> **WHAT THE TASK ASKS**:
Pull every line containing the word "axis" from the records.

|---|

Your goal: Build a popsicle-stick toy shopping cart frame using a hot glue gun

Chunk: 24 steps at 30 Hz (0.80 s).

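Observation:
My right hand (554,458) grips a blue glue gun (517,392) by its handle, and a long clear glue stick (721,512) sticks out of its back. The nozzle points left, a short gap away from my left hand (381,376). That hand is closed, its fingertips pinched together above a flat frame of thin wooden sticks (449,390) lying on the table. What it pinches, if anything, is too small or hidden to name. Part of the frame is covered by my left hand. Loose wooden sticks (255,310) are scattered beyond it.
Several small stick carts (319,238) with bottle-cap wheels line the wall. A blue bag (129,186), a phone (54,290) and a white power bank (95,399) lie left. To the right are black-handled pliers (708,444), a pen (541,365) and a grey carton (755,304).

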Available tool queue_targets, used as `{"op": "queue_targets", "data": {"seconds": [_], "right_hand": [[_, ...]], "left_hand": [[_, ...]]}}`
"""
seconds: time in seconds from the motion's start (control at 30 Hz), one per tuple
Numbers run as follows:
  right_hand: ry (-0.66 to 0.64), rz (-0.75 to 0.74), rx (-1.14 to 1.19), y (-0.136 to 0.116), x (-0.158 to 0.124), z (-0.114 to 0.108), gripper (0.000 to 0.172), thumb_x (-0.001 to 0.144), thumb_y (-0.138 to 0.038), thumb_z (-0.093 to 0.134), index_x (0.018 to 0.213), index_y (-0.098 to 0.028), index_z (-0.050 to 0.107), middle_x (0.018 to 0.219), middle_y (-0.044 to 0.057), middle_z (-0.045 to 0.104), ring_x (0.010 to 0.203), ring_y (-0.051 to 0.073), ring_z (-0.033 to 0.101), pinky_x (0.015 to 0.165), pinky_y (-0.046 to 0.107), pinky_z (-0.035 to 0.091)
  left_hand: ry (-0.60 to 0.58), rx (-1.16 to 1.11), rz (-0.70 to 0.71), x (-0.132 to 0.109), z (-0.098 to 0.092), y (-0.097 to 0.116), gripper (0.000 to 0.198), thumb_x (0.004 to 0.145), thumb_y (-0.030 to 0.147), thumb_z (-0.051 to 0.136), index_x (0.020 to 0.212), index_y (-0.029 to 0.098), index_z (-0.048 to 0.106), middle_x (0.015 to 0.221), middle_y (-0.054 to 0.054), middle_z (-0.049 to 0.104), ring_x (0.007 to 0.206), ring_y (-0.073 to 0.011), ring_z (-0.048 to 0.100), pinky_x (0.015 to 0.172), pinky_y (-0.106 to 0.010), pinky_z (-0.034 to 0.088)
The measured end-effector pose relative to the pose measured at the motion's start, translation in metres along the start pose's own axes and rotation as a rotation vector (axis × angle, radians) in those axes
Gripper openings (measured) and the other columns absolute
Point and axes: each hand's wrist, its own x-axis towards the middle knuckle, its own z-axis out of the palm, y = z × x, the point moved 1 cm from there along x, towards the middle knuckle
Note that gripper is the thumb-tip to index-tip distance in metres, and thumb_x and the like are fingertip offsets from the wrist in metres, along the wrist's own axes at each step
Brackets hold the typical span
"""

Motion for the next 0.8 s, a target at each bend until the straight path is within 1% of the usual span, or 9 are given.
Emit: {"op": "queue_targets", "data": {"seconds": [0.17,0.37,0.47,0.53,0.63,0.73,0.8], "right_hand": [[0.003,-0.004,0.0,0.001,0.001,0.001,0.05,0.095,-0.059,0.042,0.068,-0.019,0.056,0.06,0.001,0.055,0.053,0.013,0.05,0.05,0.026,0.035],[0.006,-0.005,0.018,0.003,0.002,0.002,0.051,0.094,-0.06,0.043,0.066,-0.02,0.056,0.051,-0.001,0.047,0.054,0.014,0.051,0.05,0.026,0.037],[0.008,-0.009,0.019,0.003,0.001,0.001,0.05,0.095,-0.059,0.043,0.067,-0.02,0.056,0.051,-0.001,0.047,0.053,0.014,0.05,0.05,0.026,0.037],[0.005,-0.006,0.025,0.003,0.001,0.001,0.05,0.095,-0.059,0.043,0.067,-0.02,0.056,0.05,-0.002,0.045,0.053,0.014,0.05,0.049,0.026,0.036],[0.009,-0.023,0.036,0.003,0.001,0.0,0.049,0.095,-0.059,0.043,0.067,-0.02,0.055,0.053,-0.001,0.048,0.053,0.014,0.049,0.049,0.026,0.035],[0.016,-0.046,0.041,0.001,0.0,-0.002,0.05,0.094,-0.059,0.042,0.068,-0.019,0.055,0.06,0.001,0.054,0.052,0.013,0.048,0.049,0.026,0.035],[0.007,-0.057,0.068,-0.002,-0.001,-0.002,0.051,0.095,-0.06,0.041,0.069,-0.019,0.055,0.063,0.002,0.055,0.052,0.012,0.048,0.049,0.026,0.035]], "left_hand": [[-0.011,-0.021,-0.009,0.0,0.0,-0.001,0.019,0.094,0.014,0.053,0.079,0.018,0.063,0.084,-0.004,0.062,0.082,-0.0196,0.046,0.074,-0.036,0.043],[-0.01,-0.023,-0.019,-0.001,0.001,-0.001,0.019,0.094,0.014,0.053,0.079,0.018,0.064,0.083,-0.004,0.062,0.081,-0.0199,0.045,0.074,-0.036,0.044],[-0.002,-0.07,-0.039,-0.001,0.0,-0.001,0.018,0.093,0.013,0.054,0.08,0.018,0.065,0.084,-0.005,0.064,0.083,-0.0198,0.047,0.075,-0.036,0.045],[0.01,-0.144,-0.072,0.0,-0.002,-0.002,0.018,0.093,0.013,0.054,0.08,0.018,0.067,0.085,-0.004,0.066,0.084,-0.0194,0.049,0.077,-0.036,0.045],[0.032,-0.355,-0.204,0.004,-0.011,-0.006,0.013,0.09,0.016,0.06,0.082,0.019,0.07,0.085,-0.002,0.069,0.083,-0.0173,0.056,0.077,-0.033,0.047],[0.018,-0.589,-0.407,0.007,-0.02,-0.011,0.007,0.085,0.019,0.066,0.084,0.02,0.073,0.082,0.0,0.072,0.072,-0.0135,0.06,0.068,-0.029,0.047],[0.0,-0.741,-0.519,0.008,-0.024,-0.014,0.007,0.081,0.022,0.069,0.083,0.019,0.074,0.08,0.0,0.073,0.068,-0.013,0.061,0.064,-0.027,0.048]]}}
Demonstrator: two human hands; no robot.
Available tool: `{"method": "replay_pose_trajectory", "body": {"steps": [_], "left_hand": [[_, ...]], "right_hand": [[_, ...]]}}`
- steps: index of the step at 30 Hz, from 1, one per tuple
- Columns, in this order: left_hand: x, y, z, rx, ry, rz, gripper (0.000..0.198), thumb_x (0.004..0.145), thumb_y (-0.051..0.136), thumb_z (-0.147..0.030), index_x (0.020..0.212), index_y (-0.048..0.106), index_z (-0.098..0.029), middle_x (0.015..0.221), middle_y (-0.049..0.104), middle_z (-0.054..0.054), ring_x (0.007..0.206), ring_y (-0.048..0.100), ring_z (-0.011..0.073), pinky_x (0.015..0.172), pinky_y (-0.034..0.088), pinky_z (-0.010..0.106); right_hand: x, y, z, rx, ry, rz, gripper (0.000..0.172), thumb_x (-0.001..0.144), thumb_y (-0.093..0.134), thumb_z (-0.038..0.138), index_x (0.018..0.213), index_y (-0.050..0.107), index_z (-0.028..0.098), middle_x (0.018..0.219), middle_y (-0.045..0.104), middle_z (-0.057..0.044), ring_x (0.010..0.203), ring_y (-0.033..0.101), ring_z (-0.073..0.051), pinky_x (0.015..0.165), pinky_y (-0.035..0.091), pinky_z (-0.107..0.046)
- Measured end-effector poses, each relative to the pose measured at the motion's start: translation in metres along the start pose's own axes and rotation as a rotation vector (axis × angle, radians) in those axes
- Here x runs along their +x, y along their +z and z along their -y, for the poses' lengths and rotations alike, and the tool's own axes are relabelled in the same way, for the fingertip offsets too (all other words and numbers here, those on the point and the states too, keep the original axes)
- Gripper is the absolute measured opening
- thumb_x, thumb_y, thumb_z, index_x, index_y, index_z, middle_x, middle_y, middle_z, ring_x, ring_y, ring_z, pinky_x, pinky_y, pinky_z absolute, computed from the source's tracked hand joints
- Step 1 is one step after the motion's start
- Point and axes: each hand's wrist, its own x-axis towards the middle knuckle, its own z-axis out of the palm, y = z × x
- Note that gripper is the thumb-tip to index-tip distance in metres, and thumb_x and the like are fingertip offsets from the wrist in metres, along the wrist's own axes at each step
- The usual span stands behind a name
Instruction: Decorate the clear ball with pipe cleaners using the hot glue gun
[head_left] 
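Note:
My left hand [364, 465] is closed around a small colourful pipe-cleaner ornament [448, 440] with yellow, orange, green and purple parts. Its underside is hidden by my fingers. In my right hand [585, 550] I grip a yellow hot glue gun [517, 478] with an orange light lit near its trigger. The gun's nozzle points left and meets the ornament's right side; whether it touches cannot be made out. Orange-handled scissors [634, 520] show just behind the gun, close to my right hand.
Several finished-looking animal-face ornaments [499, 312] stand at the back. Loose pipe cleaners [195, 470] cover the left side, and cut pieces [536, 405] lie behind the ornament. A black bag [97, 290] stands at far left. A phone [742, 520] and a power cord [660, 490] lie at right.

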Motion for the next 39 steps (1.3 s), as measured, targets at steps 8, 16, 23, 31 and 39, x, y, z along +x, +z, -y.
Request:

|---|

> **SOLUTION FOR THIS TASK**:
The measured end-effector pose relative to the pose measured at the motion's start, translation in metres along the start pose's own axes and rotation as a rotation vector (axis × angle, radians) in those axes
Point and axes: each hand's wrist, its own x-axis towards the middle knuckle, its own z-axis out of the palm, y = z × x, the point moved 1 cm from there along x, towards the middle knuckle
- Measured end-effector poses, each relative to the pose measured at the motion's start: translation in metres along the start pose's own axes and rotation as a rotation vector (axis × angle, radians) in those axes
- Point and axes: each hand's wrist, its own x-axis towards the middle knuckle, its own z-axis out of the palm, y = z × x

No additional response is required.